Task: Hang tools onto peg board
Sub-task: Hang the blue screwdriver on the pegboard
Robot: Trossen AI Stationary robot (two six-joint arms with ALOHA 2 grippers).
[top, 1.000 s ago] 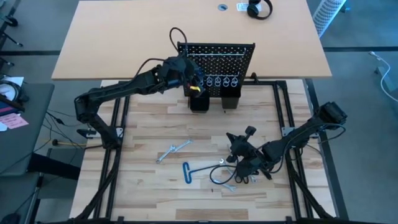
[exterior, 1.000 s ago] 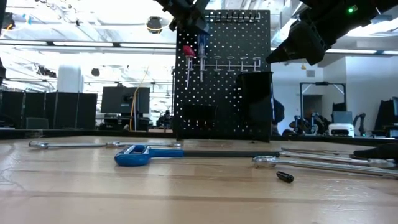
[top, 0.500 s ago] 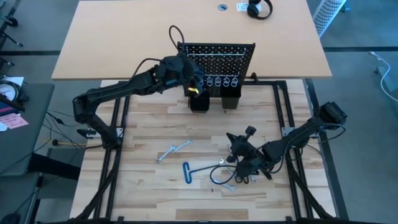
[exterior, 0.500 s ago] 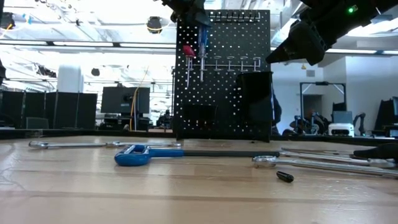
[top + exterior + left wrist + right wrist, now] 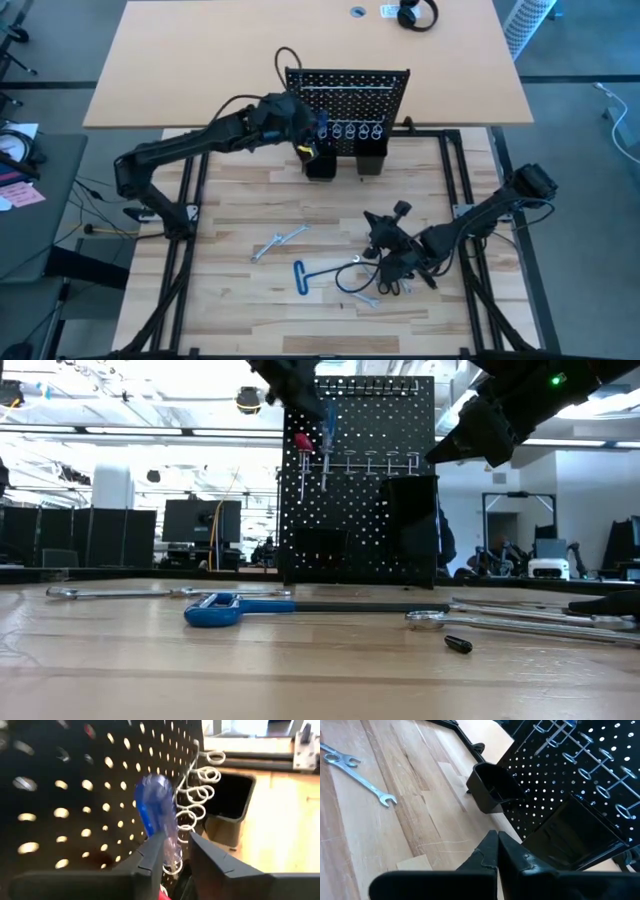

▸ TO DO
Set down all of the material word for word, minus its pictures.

▸ RESULT OF THIS EXERCISE
Task: Hang tools onto peg board
Sub-task: Hang the blue screwdriver on the pegboard
Robot: Trossen AI Stationary robot (two six-joint arms with ALOHA 2 grippers).
[top, 1.000 s ago] 
[exterior, 1.000 s ago] 
[top, 0.500 s ago] 
[exterior, 0.500 s ago] 
[top + exterior + left wrist + right wrist, now] 

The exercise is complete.